On the shelves of the international
bookstores, you' find Haruki Murakami to be one of the most widely translated Japanese
novelists. His fiction, along with the work of Banana Yoshimoto, is the closest Japan has
got to the genre of magic realism. His dreamlike narratives have been attacked by critics
as "amoral, apolitical and escapist". However, in recent years, Murakami has
undergone a drastic change tackling controversial issues and uncovering things in
Japanese society that the authorities would rather leave in the dark.
Born in Kobe in 1950, Murakami was introduced to Japanese literature by his high-school
teacher father. Entering Waseda University, he chose to study Greek drama. For him,
though, the real tragedy of his student days was the rise and inevitable destruction of
the student radical movement. Disenchanted with mainstream society, Murakami opened a jazz
cafEin Shibuya and ran it for nine years. Soaking up the bohemian atmosphere, he spent
long nights at his kitchen table, writing down ideas and impressions. The result was his
first novel, Hear the Wind Sing, which won the Noma prize for fiction in 1980.
Popular success and reluctant critical acclaim followed a string of big-sellers: Norwegian
Wood, Wild Sheep Chase and his latest, The Wind-Up Bird Chronicles. They were rapidly
translated into English and other languages and scored a big hit in the US, where the
novels acquired a strong cult following.
The appeal of Murakami's fiction lies in the characters and sub-plots that are interwoven
through all of his novels. The protagonist is always a nameless, first-person narrator.
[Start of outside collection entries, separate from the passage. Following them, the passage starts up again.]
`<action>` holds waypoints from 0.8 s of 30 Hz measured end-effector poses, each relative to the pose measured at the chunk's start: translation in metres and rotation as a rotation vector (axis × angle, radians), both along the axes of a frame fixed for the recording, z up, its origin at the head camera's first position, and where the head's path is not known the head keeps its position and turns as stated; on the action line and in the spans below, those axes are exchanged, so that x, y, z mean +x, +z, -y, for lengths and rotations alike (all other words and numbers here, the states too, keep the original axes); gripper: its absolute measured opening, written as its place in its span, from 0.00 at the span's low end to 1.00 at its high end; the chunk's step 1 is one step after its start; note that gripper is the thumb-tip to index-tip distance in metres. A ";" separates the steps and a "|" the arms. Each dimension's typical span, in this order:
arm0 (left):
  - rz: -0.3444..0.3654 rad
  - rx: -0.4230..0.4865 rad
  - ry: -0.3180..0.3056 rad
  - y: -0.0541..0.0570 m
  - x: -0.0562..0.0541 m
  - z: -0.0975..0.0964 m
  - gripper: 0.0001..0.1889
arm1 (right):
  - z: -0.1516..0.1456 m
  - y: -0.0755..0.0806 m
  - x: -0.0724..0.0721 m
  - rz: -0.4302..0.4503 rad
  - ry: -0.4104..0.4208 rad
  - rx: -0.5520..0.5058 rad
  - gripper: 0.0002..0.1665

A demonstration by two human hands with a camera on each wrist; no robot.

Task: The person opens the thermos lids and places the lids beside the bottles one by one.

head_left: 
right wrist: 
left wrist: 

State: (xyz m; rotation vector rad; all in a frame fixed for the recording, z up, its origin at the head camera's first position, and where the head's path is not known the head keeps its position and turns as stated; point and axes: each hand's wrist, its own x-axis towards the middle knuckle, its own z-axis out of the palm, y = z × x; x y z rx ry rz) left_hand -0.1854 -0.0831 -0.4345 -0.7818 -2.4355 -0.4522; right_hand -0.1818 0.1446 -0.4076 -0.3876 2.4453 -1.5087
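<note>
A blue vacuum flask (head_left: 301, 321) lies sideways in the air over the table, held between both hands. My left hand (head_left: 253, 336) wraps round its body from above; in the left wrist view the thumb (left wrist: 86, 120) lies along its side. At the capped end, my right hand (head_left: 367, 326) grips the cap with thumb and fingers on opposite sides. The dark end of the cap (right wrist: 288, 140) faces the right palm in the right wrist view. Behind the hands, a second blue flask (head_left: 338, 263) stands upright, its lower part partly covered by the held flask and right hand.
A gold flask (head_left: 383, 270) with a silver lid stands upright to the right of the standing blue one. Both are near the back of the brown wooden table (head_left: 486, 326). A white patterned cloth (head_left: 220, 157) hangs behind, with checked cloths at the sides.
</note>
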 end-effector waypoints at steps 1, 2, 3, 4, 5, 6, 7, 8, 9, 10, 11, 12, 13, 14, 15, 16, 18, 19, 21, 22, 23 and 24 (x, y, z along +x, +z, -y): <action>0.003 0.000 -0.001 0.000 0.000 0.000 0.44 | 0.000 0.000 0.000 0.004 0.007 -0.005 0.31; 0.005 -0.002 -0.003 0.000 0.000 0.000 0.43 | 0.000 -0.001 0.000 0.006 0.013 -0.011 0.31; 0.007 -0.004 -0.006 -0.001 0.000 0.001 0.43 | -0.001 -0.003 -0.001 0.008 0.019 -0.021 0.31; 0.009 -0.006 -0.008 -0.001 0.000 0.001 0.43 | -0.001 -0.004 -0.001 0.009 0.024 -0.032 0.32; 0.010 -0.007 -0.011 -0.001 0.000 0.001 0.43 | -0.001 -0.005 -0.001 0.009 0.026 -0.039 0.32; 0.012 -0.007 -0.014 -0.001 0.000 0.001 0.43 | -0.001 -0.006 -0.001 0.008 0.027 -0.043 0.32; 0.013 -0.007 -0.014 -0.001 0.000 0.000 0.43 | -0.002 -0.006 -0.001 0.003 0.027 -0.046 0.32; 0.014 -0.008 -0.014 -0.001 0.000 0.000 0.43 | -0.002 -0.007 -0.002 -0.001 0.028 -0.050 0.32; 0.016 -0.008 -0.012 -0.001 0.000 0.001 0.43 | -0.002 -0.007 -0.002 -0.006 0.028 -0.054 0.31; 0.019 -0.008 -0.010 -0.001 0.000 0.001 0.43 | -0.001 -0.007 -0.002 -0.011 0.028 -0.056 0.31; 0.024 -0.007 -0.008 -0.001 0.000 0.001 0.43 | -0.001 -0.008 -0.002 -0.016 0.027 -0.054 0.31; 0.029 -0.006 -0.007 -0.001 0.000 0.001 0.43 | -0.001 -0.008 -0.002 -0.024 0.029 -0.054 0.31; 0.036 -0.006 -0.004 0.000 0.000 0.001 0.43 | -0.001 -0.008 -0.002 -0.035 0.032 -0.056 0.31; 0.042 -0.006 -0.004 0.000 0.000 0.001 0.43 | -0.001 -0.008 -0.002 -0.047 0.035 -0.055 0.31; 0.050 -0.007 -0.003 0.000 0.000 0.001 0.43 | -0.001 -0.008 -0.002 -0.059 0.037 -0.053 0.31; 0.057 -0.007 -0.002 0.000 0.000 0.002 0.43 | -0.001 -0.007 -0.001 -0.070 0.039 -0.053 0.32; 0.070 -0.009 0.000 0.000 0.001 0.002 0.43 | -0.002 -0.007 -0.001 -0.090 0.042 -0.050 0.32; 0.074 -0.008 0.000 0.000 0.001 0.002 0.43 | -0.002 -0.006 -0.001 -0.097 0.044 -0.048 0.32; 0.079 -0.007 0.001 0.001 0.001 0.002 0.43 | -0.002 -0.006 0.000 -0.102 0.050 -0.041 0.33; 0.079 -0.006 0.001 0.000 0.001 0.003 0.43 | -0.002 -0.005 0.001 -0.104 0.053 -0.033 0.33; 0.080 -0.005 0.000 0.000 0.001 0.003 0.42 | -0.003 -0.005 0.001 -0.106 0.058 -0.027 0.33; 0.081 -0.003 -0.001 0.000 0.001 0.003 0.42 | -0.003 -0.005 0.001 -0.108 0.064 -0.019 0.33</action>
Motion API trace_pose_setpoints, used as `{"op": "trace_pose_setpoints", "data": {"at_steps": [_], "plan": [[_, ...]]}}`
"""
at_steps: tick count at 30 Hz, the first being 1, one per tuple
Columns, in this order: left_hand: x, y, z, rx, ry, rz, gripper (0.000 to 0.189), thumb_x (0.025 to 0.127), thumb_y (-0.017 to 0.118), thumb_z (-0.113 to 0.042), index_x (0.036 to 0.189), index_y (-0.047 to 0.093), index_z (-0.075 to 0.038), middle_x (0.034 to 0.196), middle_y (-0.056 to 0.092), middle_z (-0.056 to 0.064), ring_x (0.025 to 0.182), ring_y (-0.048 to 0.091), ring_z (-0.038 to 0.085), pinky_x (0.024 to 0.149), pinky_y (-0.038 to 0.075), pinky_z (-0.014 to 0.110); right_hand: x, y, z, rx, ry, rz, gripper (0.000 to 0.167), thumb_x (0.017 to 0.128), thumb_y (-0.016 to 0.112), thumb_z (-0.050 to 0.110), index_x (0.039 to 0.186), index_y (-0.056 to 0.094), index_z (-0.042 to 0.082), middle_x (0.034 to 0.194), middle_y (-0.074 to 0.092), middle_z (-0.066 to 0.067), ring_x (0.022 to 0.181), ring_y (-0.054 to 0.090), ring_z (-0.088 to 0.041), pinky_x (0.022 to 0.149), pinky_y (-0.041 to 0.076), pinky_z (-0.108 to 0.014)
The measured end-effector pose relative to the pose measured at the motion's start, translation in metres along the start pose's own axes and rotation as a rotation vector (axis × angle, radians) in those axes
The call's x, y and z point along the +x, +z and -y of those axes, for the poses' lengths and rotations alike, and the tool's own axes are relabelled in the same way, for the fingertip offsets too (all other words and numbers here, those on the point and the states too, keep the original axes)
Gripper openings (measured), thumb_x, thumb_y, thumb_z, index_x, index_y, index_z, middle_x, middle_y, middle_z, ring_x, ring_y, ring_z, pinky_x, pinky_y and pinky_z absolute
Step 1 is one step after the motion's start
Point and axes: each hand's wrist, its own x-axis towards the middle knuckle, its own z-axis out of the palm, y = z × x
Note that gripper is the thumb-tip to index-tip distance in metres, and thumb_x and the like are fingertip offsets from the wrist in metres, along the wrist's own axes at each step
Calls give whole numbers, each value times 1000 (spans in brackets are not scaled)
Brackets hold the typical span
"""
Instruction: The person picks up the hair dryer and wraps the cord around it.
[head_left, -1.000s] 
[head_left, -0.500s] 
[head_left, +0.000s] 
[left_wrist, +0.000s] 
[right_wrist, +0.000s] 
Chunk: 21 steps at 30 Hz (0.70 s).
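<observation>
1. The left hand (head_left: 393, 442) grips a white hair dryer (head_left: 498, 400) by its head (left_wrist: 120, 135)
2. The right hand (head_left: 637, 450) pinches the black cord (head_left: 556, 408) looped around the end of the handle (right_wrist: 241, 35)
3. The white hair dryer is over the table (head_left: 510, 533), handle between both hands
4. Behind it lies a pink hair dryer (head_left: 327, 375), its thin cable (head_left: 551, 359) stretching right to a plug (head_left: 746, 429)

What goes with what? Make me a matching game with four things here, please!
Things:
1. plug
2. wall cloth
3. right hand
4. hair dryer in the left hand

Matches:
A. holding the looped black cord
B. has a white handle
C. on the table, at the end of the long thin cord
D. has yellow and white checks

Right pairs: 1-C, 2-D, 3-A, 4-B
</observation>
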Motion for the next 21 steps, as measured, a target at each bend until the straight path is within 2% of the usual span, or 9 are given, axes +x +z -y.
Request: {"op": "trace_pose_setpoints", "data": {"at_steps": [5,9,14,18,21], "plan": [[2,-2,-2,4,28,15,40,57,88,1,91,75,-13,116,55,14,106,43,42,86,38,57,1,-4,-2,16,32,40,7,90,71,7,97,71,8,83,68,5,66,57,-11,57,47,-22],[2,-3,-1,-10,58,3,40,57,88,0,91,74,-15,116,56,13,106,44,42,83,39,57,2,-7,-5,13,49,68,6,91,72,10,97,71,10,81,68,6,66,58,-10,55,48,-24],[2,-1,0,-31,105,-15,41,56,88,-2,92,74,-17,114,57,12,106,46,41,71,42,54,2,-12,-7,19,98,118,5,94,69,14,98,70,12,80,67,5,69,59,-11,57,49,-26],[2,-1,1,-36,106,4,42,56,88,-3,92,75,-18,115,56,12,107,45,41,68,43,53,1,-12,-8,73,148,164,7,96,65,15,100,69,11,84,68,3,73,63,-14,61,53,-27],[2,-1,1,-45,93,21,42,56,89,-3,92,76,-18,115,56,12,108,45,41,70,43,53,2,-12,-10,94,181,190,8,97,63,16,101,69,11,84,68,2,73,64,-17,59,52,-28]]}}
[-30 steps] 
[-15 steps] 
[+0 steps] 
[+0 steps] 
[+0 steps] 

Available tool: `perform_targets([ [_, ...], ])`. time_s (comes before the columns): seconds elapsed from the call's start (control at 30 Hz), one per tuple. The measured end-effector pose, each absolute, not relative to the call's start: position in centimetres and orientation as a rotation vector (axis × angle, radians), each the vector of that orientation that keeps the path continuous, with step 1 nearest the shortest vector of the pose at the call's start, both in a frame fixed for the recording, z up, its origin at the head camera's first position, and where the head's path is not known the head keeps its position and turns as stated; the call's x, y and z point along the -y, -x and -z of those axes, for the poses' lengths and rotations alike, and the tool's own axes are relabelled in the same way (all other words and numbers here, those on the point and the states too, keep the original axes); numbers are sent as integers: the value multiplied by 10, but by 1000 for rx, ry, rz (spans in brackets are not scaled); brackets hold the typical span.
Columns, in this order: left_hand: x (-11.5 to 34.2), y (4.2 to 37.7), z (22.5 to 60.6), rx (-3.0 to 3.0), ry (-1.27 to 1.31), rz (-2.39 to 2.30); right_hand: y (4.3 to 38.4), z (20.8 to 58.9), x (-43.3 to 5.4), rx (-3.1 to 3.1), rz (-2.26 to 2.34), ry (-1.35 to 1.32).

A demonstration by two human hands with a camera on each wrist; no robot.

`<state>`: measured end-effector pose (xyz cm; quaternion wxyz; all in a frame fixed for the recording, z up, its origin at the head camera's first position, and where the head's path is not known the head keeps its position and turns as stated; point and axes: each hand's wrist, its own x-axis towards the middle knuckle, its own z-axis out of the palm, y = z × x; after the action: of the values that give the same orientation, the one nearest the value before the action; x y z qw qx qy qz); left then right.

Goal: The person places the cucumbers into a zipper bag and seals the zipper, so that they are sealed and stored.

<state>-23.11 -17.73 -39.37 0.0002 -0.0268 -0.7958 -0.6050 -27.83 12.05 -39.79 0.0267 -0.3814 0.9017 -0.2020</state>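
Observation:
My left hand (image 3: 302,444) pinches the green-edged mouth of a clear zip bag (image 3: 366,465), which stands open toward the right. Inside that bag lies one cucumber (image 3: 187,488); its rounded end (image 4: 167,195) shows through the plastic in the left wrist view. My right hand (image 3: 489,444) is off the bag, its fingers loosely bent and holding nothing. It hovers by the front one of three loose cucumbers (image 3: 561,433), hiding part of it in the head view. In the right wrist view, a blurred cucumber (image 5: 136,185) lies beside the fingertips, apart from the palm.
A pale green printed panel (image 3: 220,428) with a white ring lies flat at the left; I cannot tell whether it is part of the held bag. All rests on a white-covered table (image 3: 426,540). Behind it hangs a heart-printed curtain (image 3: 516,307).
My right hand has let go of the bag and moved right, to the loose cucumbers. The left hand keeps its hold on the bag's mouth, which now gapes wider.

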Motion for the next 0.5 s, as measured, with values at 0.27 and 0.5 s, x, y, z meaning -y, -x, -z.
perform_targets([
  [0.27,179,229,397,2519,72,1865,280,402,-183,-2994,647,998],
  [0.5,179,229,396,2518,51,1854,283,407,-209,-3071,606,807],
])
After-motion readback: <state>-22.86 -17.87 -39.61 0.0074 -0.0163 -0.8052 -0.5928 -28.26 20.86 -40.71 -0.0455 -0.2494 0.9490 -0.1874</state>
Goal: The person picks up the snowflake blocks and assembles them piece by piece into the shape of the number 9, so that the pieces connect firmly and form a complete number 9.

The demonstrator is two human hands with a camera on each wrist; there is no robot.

His closest friends - his girlfriend and a cynical low-life known as The Rat - reappear
from book to book and even come back as ghosts after their deaths. During the 1980s, his
stories became more and more bizarre, culminating in the pure SF masterpiece that was Hard
Boiled Wonderland and the End of the World.
At the beginning of the 1990s, Murakami was living permanently in the US and teaching
first at Princeton, then at Tufts University. The 1991 Gulf War made him aware of
widespread concern over Japan's position in global politics. In 1995, the destruction of
his home town, Kobe, by earthquake and the Aum Shinrikyo nerve gas attack, shocked him
into asking questions about his personal responsibility - and Japan's collective future.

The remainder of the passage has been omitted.